Jose Antonio Tijerino is president and CEO of the Hispanic Heritage Foundation which focuses on education, workforce development, connectivity, innovative leadership and public awareness in addition to promoting cultural pride and accomplishment. Under Tijerino’s leadership, HHF has built a network of 100,000 vetted Latino talent (15-35-year-olds) and focused on the STEM fields, entrepreneurship, finance, media, and other priority areas for America. HHF works closely with Fortune 500 companies, government agencies and other nonprofits.

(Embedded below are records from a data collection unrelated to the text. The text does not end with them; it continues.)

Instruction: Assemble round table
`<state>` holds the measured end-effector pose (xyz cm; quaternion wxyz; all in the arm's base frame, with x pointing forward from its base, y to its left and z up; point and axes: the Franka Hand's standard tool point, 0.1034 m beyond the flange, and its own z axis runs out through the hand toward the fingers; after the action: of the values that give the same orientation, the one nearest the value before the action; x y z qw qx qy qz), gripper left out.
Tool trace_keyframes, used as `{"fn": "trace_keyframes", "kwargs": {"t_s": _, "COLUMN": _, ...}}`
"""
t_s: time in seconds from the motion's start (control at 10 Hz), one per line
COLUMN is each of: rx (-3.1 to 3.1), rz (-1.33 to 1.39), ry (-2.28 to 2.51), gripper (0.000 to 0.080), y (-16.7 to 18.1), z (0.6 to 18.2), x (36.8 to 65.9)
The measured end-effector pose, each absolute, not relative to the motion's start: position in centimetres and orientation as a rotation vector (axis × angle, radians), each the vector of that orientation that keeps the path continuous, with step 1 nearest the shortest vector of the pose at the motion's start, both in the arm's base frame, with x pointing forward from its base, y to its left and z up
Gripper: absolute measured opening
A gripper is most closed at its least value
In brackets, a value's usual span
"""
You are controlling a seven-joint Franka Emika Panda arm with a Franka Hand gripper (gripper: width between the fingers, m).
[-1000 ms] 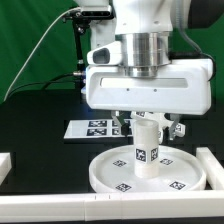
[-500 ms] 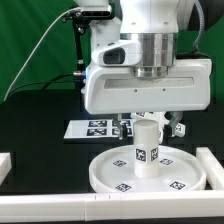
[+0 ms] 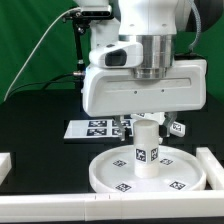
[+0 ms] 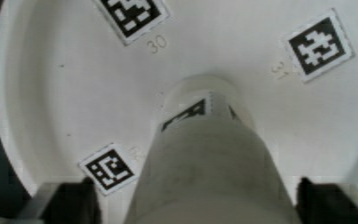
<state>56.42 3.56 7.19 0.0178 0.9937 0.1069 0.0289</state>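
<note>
My jaws stand wide, fingers (image 4: 69, 203) flanking the top of the leg (image 3: 146, 150), holding nothing. The leg stands upright at the centre of the round disc (image 3: 105, 172), which lies flat on the desk (image 3: 40, 120), near the marker board (image 3: 95, 128).

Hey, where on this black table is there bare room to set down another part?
The widest bare patch is black tabletop at the exterior view's left, bordered by the marker board, the large round white plastic disc and the white rail. Crowded: the disc's centre, where the open gripper straddles the upright white cylindrical leg.
</note>
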Motion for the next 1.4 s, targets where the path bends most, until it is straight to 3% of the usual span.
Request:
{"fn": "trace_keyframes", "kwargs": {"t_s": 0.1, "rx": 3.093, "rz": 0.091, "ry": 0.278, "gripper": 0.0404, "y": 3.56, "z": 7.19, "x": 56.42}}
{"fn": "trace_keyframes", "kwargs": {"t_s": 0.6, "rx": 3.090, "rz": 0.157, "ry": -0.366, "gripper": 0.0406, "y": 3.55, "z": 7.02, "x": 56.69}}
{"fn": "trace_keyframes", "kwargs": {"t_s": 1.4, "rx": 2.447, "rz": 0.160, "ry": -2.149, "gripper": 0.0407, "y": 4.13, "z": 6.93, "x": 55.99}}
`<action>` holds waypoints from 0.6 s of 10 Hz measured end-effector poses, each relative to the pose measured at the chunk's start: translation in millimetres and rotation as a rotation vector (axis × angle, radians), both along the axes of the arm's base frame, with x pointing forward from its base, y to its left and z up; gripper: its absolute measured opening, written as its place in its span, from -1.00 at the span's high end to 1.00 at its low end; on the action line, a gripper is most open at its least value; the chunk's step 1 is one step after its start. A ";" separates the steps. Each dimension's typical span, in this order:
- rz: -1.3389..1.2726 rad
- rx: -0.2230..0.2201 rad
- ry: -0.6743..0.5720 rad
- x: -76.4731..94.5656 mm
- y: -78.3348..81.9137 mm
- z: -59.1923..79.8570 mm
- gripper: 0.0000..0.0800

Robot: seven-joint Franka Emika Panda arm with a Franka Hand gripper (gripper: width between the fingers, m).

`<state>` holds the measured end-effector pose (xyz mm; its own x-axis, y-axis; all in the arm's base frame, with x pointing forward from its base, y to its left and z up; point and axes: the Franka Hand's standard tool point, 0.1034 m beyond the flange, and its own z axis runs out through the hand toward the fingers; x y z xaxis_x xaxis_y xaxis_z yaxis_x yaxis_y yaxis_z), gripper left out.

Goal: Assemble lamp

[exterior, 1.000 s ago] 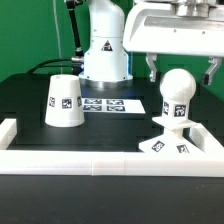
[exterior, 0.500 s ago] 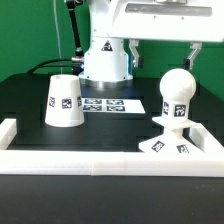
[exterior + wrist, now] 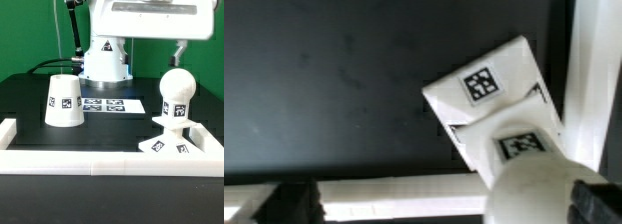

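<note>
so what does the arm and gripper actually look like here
The arm's pedestal is glossy white with a black triangle mark, and a dark cable runs up beside it. The wrist block is white and boxy, with dark fingers hanging below it.

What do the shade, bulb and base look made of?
Shade: likely matte white plastic, with an even, dull surface and a printed black-and-white tag.
Bulb: the same white with a soft sheen on the sphere, probably plastic.
Base: white with crisp angular edges, apparently rigid plastic. Exact material can't be confirmed.
</note>
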<state>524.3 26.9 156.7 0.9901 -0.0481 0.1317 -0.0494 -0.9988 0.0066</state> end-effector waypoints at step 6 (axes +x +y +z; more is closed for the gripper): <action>-0.001 0.057 0.016 -25.6 -75.7 -3.1 -0.75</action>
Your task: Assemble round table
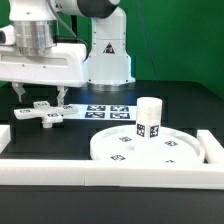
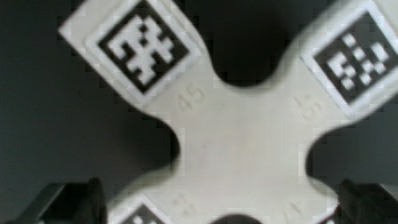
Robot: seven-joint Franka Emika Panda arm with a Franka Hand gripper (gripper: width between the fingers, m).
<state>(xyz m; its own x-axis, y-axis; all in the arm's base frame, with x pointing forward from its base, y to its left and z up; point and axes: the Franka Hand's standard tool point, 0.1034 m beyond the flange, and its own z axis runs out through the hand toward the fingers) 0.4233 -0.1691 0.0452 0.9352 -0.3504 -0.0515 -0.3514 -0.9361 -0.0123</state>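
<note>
**Gripper (image 1: 42, 97) spread wide above the cross-shaped base piece (image 1: 45, 115)**

Exterior view: the gripper hangs at the exterior view's left with its two fingers far apart and nothing held between them. The fingertips stand just over the cross-shaped base piece, which lies flat on the dark table (image 1: 180, 105); whether they touch it cannot be told. Just to the exterior view's right of that piece lies the marker board (image 1: 108, 111). Nearer, and further to the right, sits the large round disc (image 1: 105, 143), rim up. The short cylindrical leg (image 1: 149, 118) stands upright on the disc, toward its far side. White border rails (image 1: 100, 172) run along the near edge and the sides.

Wrist view: the cross-shaped base piece (image 2: 222, 120) fills the picture, its arms carrying black-and-white square tags (image 2: 143, 45). Dark fingers (image 2: 68, 200) show on either side of the piece, spread wide.
</note>
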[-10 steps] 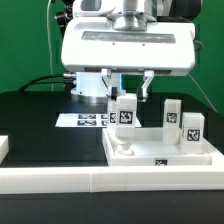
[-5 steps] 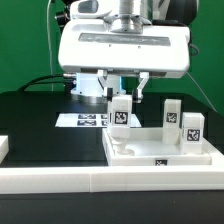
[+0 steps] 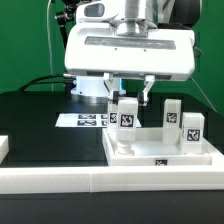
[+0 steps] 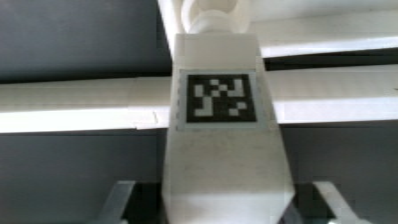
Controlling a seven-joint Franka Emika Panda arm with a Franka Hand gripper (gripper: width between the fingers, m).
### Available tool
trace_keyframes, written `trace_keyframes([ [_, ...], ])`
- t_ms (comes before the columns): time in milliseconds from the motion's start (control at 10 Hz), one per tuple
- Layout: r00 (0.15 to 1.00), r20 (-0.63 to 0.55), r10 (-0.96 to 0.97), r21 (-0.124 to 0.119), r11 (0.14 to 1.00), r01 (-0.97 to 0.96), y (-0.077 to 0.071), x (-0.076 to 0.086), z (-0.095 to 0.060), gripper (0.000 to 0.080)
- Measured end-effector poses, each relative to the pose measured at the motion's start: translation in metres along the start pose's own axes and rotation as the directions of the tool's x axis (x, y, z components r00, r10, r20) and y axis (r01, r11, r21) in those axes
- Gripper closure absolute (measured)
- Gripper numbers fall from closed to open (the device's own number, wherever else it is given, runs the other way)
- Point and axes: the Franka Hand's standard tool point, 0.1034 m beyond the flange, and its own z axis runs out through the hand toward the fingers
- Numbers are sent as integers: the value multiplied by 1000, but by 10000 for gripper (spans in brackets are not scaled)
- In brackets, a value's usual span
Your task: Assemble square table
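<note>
- The gripper [image 3: 128, 92] grasps one leg [image 3: 126, 112] over the square table slab [image 3: 150, 152], near its front corner
- Two legs [image 3: 171, 117] already stand near its far edge; the rest remains

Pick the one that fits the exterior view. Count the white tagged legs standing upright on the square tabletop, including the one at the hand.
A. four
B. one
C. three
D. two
C: three legs stand on the tabletop: one leg between the fingers of the hand, which is closed on it, and two legs standing free toward the exterior view's right.
</note>
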Motion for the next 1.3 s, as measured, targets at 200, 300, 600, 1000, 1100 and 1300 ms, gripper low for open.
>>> trace_keyframes([
  [200,1000,4,-2,-1,1000,2,0,-2,2,511],
  [300,1000,4,-2,-1,1000,2,-1,-2,2,511],
  [600,1000,4,-2,-1,1000,2,-1,-2,2,511],
  [1000,1000,-2,-12,-1,1000,12,-5,-6,3,511],
  [1100,1000,-2,-12,-1,1000,12,-5,-6,3,511],
  [1300,1000,-5,-13,-2,1000,13,-5,-6,3,511],
])
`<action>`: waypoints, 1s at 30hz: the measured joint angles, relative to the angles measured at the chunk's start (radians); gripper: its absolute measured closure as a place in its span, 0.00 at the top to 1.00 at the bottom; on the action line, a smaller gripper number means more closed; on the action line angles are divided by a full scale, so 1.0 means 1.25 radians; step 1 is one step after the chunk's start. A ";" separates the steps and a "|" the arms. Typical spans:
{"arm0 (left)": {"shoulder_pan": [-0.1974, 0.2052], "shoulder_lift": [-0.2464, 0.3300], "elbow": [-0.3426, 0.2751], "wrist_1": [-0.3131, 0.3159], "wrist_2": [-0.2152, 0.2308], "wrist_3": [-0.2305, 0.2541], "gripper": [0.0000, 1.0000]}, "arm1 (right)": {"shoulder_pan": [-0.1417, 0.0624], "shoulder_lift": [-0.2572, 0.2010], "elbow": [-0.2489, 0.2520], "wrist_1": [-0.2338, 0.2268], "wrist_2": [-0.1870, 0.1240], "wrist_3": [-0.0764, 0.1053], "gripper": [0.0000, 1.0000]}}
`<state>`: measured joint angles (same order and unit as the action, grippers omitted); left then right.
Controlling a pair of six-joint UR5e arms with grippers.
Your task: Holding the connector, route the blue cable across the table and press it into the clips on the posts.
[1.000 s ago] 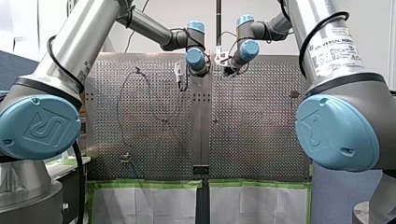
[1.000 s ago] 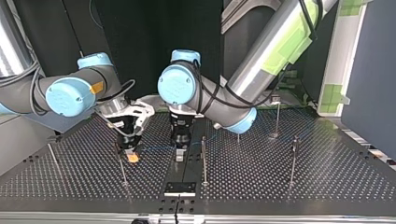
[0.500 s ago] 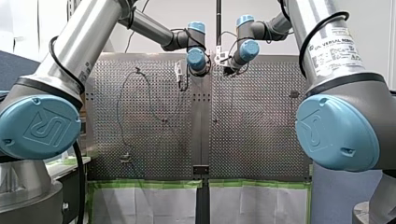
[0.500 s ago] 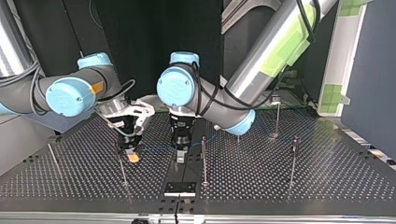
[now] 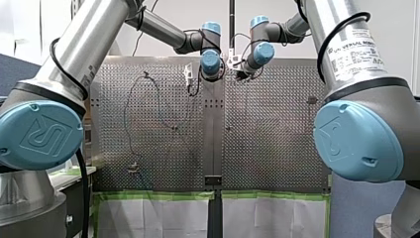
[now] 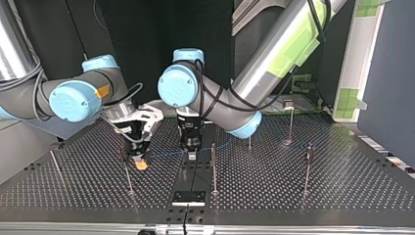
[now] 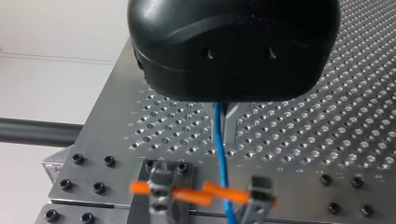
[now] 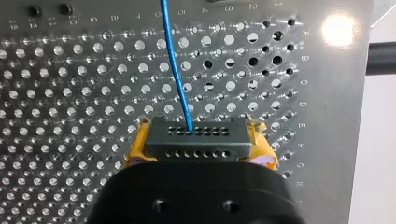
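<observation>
Left arm (image 6: pixel 210 95) has shifted — blue cable (image 7: pixel 220 140) runs between its fingers (image 7: pixel 235 122).

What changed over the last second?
My left arm's wrist swung toward the top view's left, and my left gripper rose slightly there, with the blue cable between its fingers. My right gripper stayed put, clamped on the connector. The posts are unmoved.

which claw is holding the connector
My right claw, the yellow-padded one, grips the grey connector; my left claw pinches only the blue cable.
</observation>
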<state>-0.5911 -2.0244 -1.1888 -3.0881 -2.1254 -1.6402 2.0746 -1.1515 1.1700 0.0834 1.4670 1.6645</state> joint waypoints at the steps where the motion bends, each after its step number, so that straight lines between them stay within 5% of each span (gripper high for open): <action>1: -0.002 0.000 -0.002 -0.001 -0.003 0.000 0.00 | 0.000 0.000 0.000 0.000 0.000 0.000 0.00; 9: -0.016 0.000 -0.047 0.025 -0.023 -0.010 0.00 | 0.005 -0.001 0.005 0.003 -0.001 0.000 0.00; 21: -0.047 0.001 -0.129 0.070 -0.067 -0.048 0.00 | 0.005 -0.012 0.071 0.000 0.000 -0.012 0.00; 30: -0.050 0.000 -0.186 0.123 -0.043 -0.061 0.00 | 0.000 -0.017 0.131 -0.009 0.011 -0.030 0.00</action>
<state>-0.6541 -2.0238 -1.4209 -2.9347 -2.1792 -1.7163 2.0748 -1.1723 1.3334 0.0727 1.4804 1.6267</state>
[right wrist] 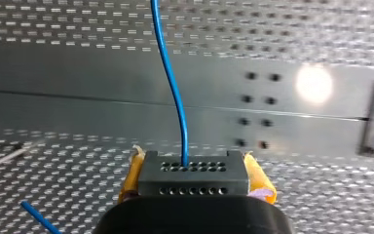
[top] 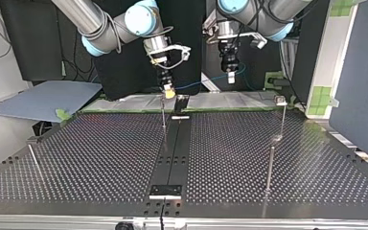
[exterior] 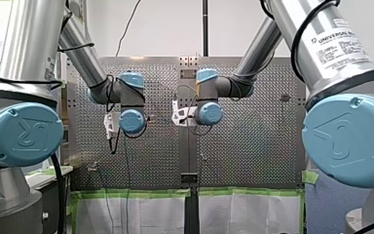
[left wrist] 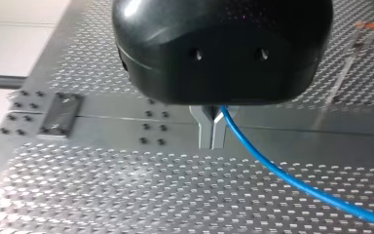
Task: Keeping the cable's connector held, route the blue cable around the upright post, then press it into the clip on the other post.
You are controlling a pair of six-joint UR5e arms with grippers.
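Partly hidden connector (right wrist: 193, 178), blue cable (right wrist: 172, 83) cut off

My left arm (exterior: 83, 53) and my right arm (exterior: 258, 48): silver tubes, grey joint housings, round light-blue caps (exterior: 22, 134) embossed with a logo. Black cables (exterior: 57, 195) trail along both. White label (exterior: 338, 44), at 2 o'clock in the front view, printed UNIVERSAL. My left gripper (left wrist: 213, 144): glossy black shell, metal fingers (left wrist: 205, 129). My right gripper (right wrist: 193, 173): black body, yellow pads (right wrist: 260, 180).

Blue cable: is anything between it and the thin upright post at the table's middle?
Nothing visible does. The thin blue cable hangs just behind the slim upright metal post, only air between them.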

Prior to HHF, Tijerino worked at Fannie Mae Foundation, Nike, Burson-Marsteller and Cohn & Wolfe under the Young & Rubicam umbrella.
Tijerino has been honored with the prestigious Ohtli Award, which is the highest recognition by the Government of Mexico outside of Mexico; Lifetime Achievement Award by National PTA; Vision Award by Silicon Valley Latino Leadership; Brillante Award by National Society of Hispanic MBAs; Leadership Award from Telemundo; Army Strong civilian award by US Army; Community Service Award by Governor of Maryland; Cesar Chavez Award by National Hispanic Leadership Institute; and the Champion of Digital Equity Award by the Multi-Cultural Telecom & Internet Council (MMTC); among others.Tijerino serves on various boards including Harvard’s Latino Leadership Initiative at the Kennedy School; The Hispanic Technology and Telecommunications Partnership (HTTP); University of Maryland’s Smith School of Business; PBS Sci-Girls; Nielsen’s Latino Advisory Counsel; America’s Promise Alliance; Latino Jewish Leadership Council; Ayuda; and Center for the History of the New America. Tijerino also founded The American Project with Notre Dame University to treat immigrants with dignity.
Tijerino’s blogs and media presence have made him a national voice on Latino issues and speaks on diversity and Latino issues from top companies, events, universities, US Congress and The White House. He earned a Bachelor of Science degree from the University of Maryland’s school of journalism and later was awarded a Doctorate of Humane Letters from The Chicago School.